What to produce >>
Give back the entire listing verbatim.

Data shown >>
"""

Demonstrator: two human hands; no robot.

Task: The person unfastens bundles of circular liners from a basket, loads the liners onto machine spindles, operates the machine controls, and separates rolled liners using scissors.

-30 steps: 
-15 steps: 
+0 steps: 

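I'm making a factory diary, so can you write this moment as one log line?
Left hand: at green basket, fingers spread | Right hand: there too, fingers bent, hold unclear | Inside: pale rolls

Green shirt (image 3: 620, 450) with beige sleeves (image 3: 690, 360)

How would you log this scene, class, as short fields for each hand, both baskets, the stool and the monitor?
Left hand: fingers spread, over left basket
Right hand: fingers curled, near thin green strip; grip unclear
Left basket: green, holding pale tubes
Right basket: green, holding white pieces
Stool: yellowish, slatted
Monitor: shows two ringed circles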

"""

Response area >>
Demonstrator: two human hands; no robot.

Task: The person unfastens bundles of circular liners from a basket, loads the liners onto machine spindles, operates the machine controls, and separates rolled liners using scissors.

-30 steps: 
-15 steps: 
+0 steps: 

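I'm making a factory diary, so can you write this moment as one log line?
Left hand: at green basket, fingers spread | Right hand: there too, fingers bent, hold unclear | Inside: pale rolls

Green shirt (image 3: 620, 450) with beige sleeves (image 3: 690, 360)

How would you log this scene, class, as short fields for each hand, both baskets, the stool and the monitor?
Left hand: fingers spread, over left basket
Right hand: fingers curled, near thin green strip; grip unclear
Left basket: green, holding pale tubes
Right basket: green, holding white pieces
Stool: yellowish, slatted
Monitor: shows two ringed circles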

With this, the exercise is complete.